I went back to Austin, Texas last week for Passover. It's the town I grew up in, and thus naturally where I learned to drink. I'm going to follow with a couple of posts about my visit--my first in two years--and reflections on the drinking I did then versus what I do now.
Now, I love margaritas, and in Austin, they're a way of life. You drink them most of the year, but especially sitting out on various patios and porches whiling away those balmy, 85-degree summer nights. When I first moved to SF I was surprised to hear everyone say that what is widely considered the best margarita in the country is made here at a little restaurant in the Richmond called Tommy's. This news surprised me, as I doubted that anyone in urban Northern California could do better than what I grew up on just a few hundred miles from the Texas border. Still, I had to check it out.

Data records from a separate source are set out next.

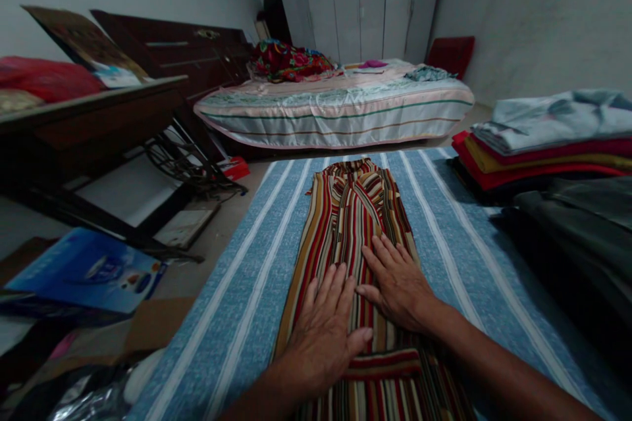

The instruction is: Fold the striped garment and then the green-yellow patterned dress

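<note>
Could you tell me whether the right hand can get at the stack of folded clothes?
Probably yes: the right hand lies flat on the striped shirt, with bare cloth between it and the stack of folded clothes.

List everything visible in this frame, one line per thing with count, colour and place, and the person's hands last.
striped garment: 1, red, brown, cream and black stripes, folded long on the blue cloth, centre
blue striped cloth: 1, blue with white stripes, covers the work surface
folded clothes stack: 1, pale blue, red and mustard layers, right
dark fabric pile: 1, dark, right, nearer than the stack
bed: 1, pale striped cover, background
wardrobe: 1, white, back wall
dark wooden table: 1, left
blue box: 1, lower left
left hand: flat on the garment
right hand: flat on the garment, beside the left
</note>
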Tool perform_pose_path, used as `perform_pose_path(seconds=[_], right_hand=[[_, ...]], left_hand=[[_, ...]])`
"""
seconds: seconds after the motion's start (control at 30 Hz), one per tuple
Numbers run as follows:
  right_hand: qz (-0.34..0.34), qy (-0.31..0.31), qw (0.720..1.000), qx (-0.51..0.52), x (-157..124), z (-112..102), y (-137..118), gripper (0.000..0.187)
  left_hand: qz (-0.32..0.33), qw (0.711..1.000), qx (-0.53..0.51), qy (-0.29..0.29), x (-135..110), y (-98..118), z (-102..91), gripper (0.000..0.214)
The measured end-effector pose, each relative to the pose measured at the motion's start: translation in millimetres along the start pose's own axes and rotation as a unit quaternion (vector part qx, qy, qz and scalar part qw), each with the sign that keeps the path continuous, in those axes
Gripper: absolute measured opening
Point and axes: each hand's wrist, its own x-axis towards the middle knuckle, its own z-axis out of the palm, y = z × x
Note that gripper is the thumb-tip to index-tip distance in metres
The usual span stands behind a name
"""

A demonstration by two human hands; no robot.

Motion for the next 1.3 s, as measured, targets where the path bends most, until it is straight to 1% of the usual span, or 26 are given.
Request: perform_pose_path(seconds=[0.1, 0.17, 0.3, 0.4, 0.5, 0.63, 0.7, 0.8, 0.9, 1.0, 1.07, 1.17, 1.23, 1.3], right_hand=[[0.003, -0.001, 1.000, 0.000, 0, -6, -2, 0.068], [0.009, 0.006, 1.000, 0.001, -5, -11, -6, 0.068], [-0.004, 0.018, 1.000, 0.017, -31, -16, -23, 0.067], [0.002, 0.011, 0.999, 0.030, -49, -15, -32, 0.068], [0.009, 0.004, 1.000, 0.026, -58, -16, -35, 0.066], [-0.017, 0.022, 1.000, 0.004, -74, -22, -39, 0.067], [-0.026, 0.013, 1.000, 0.005, -86, -24, -43, 0.069], [-0.017, -0.028, 0.999, 0.007, -100, -27, -48, 0.071], [-0.004, -0.051, 0.999, 0.010, -105, -31, -53, 0.072], [0.011, -0.032, 0.999, 0.025, -116, -39, -55, 0.066], [0.010, -0.006, 0.999, 0.032, -131, -47, -55, 0.057], [-0.012, 0.036, 0.998, 0.041, -167, -59, -54, 0.044], [-0.031, 0.066, 0.997, 0.040, -196, -64, -56, 0.041], [-0.050, 0.087, 0.995, 0.026, -224, -63, -61, 0.043]], left_hand=[[-0.013, 1.000, -0.019, -0.010, 2, 3, -4.7, 0.073], [-0.020, 0.999, -0.029, -0.013, 2, 4, -7.2, 0.074], [-0.019, 0.999, -0.047, -0.018, 1, 6, -12.6, 0.075], [-0.018, 0.998, -0.050, -0.018, 2, 6, -14.9, 0.075], [-0.022, 0.999, -0.042, -0.008, 5, 7, -13.9, 0.075], [-0.034, 0.999, -0.038, 0.014, 6, 11, -11.9, 0.069], [-0.046, 0.998, -0.037, 0.033, 3, 14, -12.3, 0.066], [-0.051, 0.996, -0.030, 0.069, -4, 19, -13.0, 0.060], [-0.046, 0.996, -0.041, 0.060, -12, 21, -11.6, 0.056], [-0.058, 0.996, -0.055, 0.048, -18, 20, -10.3, 0.055], [-0.064, 0.995, -0.057, 0.060, -24, 20, -11.7, 0.053], [-0.060, 0.994, -0.060, 0.075, -39, 27, -17.5, 0.049], [-0.038, 0.994, -0.066, 0.078, -56, 37, -21.9, 0.047], [0.000, 0.994, -0.074, 0.076, -77, 48, -24.1, 0.046]])
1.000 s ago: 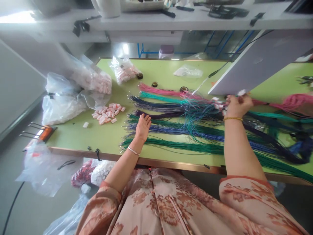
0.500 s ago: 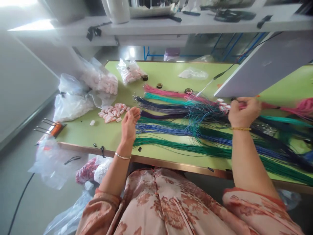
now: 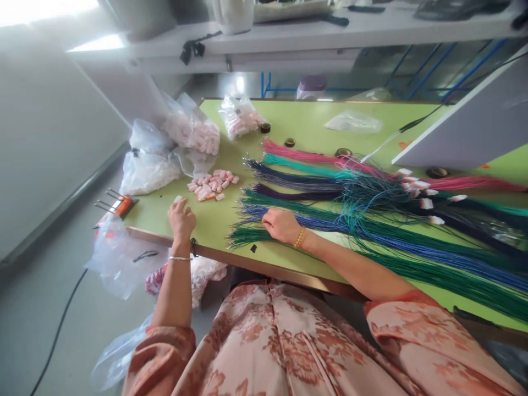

What most people drink in Austin--and what I spent much of my 20s drinking--is the frozen margarita, as you can see from this shot of some people at the next table I snapped at a Tex-Mex joint during lunch (in the photo, one appears to be a lime margarita and the other looks like mango). It was jarring to see so many adults drinking super-sweet, slushy, alcoholic, lime-flavored beverages. You see, years ago I did go to Tommy's and had a fresh squeezed lime, agave-syrup-sweetened margarita, which I asked to have served "up" in a martini glass. And I never looked back. The margarita at Tommy's seemed like a proper cocktail--what they have in Austin seems like a kids' drink. (Although, I confess, I had more than one while I was back there, and actually enjoyed them with the spicy Tex-Mex fare.) But if you like a really austere margarita, the kind for only very serious adults, get Shane, the bartender at Globe restaurant, to make you one in his style--you'll fear for the enamel on your teeth.